● What is needed
Look below for the line containing "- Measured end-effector"; from there, print each line exactly up to and including the line containing "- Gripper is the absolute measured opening", and stop.

(Data block begins)

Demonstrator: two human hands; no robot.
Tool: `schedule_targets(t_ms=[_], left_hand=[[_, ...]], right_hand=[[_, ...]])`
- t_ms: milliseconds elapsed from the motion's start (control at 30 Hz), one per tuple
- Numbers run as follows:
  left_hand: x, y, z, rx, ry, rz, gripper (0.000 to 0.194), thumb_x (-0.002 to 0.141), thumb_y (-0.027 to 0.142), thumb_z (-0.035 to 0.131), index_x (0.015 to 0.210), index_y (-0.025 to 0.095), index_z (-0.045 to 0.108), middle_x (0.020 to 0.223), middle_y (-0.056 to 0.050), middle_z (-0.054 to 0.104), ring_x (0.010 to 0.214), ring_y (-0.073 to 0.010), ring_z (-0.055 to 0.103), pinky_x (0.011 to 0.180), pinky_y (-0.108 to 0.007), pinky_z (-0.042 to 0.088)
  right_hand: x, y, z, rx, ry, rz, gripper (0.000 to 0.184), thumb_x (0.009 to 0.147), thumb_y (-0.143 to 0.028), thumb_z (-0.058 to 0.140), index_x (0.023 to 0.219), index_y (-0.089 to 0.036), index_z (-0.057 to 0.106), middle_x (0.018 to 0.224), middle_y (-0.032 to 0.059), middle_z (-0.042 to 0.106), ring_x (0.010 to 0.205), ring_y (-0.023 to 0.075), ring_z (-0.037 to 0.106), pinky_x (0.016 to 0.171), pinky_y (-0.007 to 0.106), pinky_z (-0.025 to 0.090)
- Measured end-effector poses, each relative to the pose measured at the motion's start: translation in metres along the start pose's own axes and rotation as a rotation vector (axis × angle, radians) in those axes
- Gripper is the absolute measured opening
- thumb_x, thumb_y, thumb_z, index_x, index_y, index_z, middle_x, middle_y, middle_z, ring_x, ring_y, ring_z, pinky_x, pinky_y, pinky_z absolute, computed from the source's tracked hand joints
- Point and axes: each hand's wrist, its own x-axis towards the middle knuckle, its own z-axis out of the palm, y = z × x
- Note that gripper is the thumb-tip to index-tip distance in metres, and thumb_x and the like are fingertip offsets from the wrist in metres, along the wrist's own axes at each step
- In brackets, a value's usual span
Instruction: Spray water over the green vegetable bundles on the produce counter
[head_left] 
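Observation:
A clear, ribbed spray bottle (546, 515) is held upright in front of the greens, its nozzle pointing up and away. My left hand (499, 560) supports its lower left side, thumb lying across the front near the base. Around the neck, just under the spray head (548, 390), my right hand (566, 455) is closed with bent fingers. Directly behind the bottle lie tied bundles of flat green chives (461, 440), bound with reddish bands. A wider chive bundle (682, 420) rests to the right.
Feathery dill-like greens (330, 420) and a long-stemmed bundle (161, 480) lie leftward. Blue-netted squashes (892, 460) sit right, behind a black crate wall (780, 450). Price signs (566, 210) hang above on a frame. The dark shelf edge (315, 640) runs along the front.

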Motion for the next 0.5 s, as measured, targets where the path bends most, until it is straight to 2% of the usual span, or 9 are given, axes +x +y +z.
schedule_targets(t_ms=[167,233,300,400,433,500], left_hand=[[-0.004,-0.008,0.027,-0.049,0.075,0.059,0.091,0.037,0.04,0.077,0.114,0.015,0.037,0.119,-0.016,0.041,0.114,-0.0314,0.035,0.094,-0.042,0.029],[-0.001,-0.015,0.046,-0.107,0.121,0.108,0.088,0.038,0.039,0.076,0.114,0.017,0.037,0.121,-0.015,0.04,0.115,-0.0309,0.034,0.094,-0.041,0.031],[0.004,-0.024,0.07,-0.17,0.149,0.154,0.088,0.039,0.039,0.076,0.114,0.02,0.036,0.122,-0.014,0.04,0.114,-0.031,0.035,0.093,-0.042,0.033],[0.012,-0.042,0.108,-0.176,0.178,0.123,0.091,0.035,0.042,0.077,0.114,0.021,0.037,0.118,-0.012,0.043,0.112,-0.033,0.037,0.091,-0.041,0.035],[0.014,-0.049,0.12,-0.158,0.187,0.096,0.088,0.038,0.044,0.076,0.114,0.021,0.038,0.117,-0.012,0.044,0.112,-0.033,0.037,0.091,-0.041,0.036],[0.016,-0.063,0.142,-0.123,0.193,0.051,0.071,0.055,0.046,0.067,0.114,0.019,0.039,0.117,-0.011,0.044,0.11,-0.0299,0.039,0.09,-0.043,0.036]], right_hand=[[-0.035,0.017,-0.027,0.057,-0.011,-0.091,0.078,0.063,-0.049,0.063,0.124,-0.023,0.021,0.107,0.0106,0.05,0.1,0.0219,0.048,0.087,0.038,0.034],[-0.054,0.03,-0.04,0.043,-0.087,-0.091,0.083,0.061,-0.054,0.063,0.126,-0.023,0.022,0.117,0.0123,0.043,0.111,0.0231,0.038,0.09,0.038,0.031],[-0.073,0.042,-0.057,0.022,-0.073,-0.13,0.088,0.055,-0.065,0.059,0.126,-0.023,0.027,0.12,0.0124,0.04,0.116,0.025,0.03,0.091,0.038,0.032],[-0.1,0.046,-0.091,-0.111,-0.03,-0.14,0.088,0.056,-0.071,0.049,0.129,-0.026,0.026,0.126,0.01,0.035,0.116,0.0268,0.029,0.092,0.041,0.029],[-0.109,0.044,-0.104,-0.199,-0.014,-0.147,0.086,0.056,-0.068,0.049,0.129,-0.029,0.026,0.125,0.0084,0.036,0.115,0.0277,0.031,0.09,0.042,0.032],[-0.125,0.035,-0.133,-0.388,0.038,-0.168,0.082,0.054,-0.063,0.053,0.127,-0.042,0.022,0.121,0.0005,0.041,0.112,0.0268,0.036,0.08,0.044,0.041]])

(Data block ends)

● Response area
- Measured end-effector poses, each relative to the pose measured at the motion's start: translation in metres along the start pose's own axes and rotation as a rotation vector (axis × angle, radians) in those axes
- Gripper is the absolute measured opening

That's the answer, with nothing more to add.